Philadelphia’s Sheer Mag sound best blasting through the speakers of a late 80s Pontiac. Lately, there has been a sub-sub-genre of the punk-leaning, garage-leaning rock underground turning up dive bars and whipping donuts in the parking lots. Most notable in the little corner of music is King Tuff, whose Was Dead was destined to be a slept-on classic until Kyle Thomas signed with Sub Pop years later and people retroactively fell under the charms of his 2008 debut. All due respect to Kyle Thomas (and bands like Warm Soda, who came into semi-prominence with a John Dwyer co-sign), but Sheer Mag has actively resisted mainstream courtship thus far and have still become one of the most talked about bands in America’s DIY rock network.

Sheer Mag played industry bacchanalia SXSW on the Lamar Street Pedestrian Bridge at three o’clock in the morning—the same place Thee Oh Sees played in 2010 right before they exploded in popularity (ahem, after a solid two years of me telling you they should be your favorite band). They were included in Rolling Stone’s 10 Great Modern Punk Bands feature, which would have been a laughable ordeal five or even three years ago, but like them or not, the publication is taking baby steps approaching some semblance of the cultural relevance they once had.

Despite the aforementioned rejection of mainstream indie’s romantic overtures, Sheer Mag—a fervently DIY band who sells their EPs on Bandcamp for less than what you paid for lunch yesterday—was offered a spot at Coachella, desert vacation destination du jour of models, Hollywood celebrities, and a bevy of music fans with too much money to spend.

If you knew anything about them before, the thought of Sheer Mag playing Coachella would seem like Run the Jewels playing a Donald Trump benefit. But we shouldn’t begrudge a band making Coachella money on their own terms. If Coachella came waving around that paycheck, holding a sum that could change our lives, we’d be hitting Bank of America with the quickness on Monday.
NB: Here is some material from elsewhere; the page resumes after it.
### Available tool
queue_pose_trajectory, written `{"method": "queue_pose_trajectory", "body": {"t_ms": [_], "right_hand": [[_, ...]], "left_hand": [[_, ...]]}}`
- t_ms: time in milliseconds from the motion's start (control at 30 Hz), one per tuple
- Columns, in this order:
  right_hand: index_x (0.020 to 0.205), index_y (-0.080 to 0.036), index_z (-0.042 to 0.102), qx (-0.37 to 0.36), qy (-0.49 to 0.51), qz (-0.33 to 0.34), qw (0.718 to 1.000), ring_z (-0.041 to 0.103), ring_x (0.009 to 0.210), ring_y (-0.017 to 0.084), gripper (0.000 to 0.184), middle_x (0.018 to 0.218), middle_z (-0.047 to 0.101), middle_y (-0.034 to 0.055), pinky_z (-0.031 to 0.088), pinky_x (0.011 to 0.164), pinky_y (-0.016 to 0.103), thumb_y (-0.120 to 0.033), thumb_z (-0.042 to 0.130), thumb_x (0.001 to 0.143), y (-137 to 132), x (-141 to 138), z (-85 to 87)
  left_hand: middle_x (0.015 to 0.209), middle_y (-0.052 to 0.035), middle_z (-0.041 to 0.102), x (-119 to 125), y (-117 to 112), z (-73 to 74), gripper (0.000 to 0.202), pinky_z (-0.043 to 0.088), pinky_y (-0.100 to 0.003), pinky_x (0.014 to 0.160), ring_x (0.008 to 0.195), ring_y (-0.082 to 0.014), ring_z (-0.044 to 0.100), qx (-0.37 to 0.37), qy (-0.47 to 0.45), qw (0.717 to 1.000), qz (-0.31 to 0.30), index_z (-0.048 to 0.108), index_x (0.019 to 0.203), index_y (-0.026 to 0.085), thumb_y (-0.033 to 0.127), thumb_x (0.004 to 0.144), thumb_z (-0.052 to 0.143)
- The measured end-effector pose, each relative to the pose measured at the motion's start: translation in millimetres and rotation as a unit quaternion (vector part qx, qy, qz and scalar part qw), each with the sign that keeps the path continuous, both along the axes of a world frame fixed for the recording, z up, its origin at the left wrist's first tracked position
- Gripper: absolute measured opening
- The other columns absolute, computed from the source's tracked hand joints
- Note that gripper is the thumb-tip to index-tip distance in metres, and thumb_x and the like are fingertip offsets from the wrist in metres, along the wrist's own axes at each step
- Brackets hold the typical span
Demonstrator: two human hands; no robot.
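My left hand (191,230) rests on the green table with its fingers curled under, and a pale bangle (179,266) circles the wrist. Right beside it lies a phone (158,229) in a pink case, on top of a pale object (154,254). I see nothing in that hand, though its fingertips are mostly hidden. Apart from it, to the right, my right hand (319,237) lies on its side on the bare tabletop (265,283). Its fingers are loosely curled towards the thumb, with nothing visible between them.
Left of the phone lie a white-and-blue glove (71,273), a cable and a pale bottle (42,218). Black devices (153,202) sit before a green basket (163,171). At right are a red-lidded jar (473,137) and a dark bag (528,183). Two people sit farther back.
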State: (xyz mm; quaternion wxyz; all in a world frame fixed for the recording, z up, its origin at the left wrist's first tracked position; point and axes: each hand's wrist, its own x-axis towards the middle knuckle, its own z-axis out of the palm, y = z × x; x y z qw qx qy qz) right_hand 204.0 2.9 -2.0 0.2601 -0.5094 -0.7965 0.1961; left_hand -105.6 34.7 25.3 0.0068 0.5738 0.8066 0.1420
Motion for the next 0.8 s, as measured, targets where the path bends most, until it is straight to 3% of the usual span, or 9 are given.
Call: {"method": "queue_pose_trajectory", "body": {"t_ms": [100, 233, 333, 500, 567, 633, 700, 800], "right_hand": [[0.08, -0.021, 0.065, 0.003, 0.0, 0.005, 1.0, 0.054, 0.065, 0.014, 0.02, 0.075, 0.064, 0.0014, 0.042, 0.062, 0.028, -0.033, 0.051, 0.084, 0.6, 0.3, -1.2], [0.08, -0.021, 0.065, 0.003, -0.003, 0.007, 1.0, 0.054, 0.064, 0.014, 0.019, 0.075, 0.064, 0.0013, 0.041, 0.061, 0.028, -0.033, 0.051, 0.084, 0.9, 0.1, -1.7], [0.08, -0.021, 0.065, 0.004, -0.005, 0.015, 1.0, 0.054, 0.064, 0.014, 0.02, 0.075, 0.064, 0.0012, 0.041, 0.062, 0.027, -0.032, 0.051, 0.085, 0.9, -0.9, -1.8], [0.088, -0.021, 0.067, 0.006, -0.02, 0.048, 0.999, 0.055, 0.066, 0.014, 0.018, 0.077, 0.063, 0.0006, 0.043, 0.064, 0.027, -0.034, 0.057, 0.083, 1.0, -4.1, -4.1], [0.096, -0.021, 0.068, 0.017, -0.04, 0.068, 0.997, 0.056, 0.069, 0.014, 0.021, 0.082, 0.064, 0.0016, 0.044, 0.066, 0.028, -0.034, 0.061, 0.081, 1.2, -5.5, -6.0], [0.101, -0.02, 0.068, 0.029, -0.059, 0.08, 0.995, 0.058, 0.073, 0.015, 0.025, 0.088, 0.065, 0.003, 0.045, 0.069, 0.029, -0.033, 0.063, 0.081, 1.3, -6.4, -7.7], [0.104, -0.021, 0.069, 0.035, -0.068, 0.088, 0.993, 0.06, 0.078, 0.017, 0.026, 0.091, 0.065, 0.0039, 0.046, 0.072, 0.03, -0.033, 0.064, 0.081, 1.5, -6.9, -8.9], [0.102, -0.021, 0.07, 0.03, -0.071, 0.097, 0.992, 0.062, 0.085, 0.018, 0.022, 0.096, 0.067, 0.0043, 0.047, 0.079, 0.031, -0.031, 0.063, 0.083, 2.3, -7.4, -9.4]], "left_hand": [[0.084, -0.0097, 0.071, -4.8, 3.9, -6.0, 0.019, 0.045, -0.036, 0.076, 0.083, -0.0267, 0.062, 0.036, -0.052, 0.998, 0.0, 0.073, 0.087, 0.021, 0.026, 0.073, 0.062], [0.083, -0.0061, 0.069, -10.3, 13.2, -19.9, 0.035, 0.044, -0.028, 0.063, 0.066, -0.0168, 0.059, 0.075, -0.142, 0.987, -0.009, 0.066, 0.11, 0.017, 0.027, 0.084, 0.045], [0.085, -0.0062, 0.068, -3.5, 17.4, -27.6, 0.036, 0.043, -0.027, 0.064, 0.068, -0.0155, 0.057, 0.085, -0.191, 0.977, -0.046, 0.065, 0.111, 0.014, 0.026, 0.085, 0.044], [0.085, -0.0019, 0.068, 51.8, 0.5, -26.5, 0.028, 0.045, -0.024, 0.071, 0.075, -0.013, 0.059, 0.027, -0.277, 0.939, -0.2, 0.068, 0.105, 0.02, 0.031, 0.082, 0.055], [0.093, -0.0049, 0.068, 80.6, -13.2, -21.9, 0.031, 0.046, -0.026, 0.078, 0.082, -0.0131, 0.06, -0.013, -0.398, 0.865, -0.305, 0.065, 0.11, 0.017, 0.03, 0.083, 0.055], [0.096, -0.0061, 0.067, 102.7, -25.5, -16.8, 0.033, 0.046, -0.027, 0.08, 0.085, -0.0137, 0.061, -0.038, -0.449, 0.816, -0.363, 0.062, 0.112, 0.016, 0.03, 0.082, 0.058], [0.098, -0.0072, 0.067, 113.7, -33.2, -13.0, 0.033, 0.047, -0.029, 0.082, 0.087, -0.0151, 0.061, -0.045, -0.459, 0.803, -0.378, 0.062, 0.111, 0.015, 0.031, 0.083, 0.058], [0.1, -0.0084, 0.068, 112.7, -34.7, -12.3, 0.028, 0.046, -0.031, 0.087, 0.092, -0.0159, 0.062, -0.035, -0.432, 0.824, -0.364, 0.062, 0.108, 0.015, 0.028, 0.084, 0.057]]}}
So the question is—as it always is with bands whom have built an A1 reputation startlingly fast—does the music hold up to the hype? Not only is the music good, but I would dare say it’s pretty vital, using 70’s populist riffs as a Trojan Horse for a barrage of insightful takes both personal and political.


I.


There have been a great deal of comparisons to Oakland underground greats Shannon and the Clams in the Sheer Mag conversation, and I would say the only time the passing resemblance reveals itself is on the first Sheer Mag EP, released in 2014. Part of that is because the band believes in the art of song structure, another is because singer Tina Halladay is as expressive and charismatic a singer as Clams frontwoman Shannon Shaw (who is, for my money, the best singer in guitar music today). But that’s more or less where the obvious likenesses end, except for the fact both bands write endlessly enjoyable songs good enough to not make you feel embarrassed for describing them as rock ‘n roll.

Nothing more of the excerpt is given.